** Exercise requirements **
From the first line to the last, write out the material exactly.

** Data block **
Content starts
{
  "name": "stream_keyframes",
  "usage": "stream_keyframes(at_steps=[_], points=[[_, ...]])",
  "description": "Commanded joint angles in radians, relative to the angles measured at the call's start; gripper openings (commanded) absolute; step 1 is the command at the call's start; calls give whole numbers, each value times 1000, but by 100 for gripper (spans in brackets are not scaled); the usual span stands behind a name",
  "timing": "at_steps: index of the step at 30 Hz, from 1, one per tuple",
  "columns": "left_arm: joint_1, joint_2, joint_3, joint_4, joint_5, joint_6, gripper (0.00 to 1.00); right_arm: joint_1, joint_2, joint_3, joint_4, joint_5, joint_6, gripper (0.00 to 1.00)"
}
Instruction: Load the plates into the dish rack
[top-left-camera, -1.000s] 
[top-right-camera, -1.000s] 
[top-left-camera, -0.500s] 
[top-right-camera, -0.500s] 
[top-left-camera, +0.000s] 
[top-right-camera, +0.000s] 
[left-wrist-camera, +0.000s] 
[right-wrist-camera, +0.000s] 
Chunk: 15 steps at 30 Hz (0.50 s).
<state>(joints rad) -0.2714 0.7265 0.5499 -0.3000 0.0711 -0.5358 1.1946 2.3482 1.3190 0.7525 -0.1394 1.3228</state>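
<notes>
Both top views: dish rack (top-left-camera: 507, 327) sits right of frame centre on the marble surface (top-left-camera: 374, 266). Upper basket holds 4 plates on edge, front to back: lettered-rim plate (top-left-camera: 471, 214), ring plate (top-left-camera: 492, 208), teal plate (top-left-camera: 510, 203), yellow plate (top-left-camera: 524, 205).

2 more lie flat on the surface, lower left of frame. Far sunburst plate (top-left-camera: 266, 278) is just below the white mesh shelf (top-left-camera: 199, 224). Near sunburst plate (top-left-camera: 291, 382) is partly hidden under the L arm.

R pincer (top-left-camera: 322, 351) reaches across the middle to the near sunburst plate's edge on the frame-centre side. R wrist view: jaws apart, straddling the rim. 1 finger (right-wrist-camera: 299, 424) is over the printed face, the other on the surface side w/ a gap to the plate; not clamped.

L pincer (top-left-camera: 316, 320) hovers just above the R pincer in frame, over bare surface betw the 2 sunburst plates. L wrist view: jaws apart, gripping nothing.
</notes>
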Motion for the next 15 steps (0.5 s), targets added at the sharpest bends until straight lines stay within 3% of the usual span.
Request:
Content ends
** Solution **
{
  "name": "stream_keyframes",
  "usage": "stream_keyframes(at_steps=[_], points=[[_, ...]])",
  "description": "Commanded joint angles in radians, relative to the angles measured at the call's start; gripper openings (commanded) absolute; step 1 is the command at the call's start; calls give whole numbers, each value times 1000, but by 100 for gripper (spans in brackets are not scaled); the usual span stands behind a name",
  "timing": "at_steps: index of the step at 30 Hz, from 1, one per tuple",
  "columns": "left_arm: joint_1, joint_2, joint_3, joint_4, joint_5, joint_6, gripper (0.00 to 1.00); right_arm: joint_1, joint_2, joint_3, joint_4, joint_5, joint_6, gripper (0.00 to 1.00)"
}
Instruction: Load the plates into the dish rack
[top-left-camera, -1.000s] 
[top-right-camera, -1.000s] 
[top-left-camera, -0.500s] 
[top-right-camera, -0.500s] 
[top-left-camera, +0.000s] 
[top-right-camera, +0.000s] 
[left-wrist-camera, +0.000s] 
[right-wrist-camera, +0.000s] 
Chunk: 15 steps at 30 Hz (0.50 s).
<state>(joints rad) -0.2714 0.7265 0.5499 -0.3000 0.0711 -0.5358 1.1946 2.3482 1.3190 0.7525 -0.1394 1.3228</state>
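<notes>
Both top views: dish rack (top-left-camera: 507, 327) sits right of frame centre on the marble surface (top-left-camera: 374, 266). Upper basket holds 4 plates on edge, front to back: lettered-rim plate (top-left-camera: 471, 214), ring plate (top-left-camera: 492, 208), teal plate (top-left-camera: 510, 203), yellow plate (top-left-camera: 524, 205).

2 more lie flat on the surface, lower left of frame. Far sunburst plate (top-left-camera: 266, 278) is just below the white mesh shelf (top-left-camera: 199, 224). Near sunburst plate (top-left-camera: 291, 382) is partly hidden under the L arm.

R pincer (top-left-camera: 322, 351) reaches across the middle to the near sunburst plate's edge on the frame-centre side. R wrist view: jaws apart, straddling the rim. 1 finger (right-wrist-camera: 299, 424) is over the printed face, the other on the surface side w/ a gap to the plate; not clamped.

L pincer (top-left-camera: 316, 320) hovers just above the R pincer in frame, over bare surface betw the 2 sunburst plates. L wrist view: jaws apart, gripping nothing.
</notes>
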Motion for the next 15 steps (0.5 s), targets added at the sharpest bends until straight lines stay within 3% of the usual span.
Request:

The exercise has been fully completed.